EXERCISE INSTRUCTIONS:
Transcribe exactly everything in the data below from the line containing "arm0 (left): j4" down to the line containing "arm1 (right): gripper", both lines included and nothing further.

RECORDED INFORMATION:
◆ ◆ ◆ ◆

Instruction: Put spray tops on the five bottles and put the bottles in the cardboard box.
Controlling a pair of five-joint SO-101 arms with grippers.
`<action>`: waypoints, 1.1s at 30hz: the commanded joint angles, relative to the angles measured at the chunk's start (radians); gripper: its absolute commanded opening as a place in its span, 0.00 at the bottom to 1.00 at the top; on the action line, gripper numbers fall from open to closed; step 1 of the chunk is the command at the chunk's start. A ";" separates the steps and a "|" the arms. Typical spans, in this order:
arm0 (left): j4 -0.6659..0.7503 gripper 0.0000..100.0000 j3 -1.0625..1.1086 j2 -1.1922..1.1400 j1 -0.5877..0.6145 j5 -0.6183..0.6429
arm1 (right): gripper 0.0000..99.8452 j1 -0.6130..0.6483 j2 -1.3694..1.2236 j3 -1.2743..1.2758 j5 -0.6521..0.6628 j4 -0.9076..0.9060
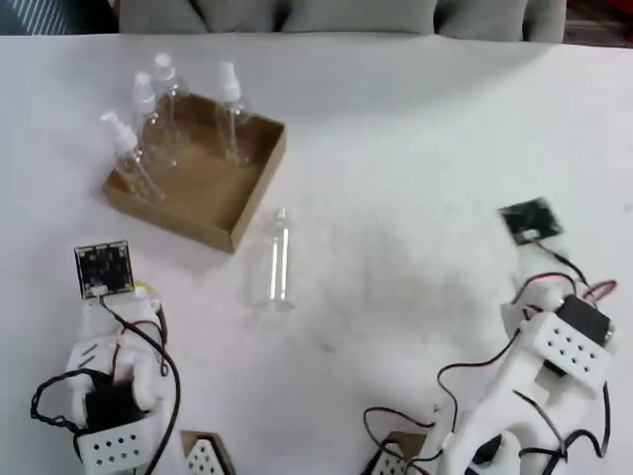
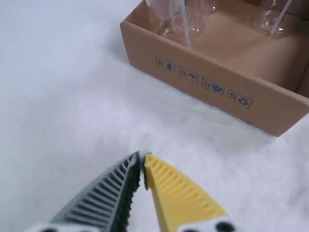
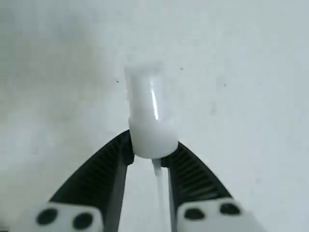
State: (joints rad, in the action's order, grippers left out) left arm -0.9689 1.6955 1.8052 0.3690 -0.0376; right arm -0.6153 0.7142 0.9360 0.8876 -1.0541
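Right arm (image 1: 554,346): ribbed black jaws grasp a smooth white cylindrical spray top (image 3: 149,116). Left arm (image 1: 109,396): ridged grey-and-yellow jaws clenched together near the brown cardboard box (image 2: 207,87); a clear bottle (image 1: 278,259) lies beside the box.

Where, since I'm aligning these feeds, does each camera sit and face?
High view: fixed above the table, looking down on the cardboard box, one lying bottle, the left arm and right arm.
Left wrist view: on the left wrist, looking past the shut left gripper across the table at the box's wall.
Right wrist view: on the right wrist, looking at the table past the right gripper, shut on a spray top.
Shared: high and left wrist views both show the box.
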 commanded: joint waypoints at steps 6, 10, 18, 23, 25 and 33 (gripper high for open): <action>-0.011 0.03 -0.002 -0.001 0.007 -0.009 | 0.02 -0.073 0.004 0.087 -0.009 0.137; -0.011 0.03 -0.002 -0.001 0.007 -0.009 | 0.05 -0.067 0.004 0.167 -0.009 0.196; -0.011 0.03 -0.002 -0.001 0.007 -0.009 | 0.28 -0.070 0.013 0.196 -0.008 0.196; -0.020 0.03 -0.002 -0.001 0.007 -0.009 | 0.23 -0.067 0.007 0.149 0.097 0.153; -0.021 0.03 -0.002 -0.001 0.007 -0.009 | 0.21 -0.050 0.007 0.144 0.127 0.151; -0.021 0.03 -0.002 -0.001 0.007 -0.009 | 0.19 0.047 -0.035 0.141 0.161 0.153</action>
State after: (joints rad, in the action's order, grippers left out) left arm -0.9782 1.6955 1.8052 0.3690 -0.0376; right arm -0.5907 0.7004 1.1247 1.0319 -0.8961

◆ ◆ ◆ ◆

RESULT OF THIS EXERCISE:
arm0 (left): j4 -0.6659..0.7503 gripper 0.0000..100.0000 j3 -1.0625..1.1086 j2 -1.1922..1.1400 j1 -0.5877..0.6145 j5 -0.6183..0.6429
arm1 (right): gripper 0.0000..99.8452 j1 -0.6130..0.6483 j2 -1.3694..1.2236 j3 -1.2743..1.2758 j5 -0.6521..0.6628 j4 -0.9076..0.9060

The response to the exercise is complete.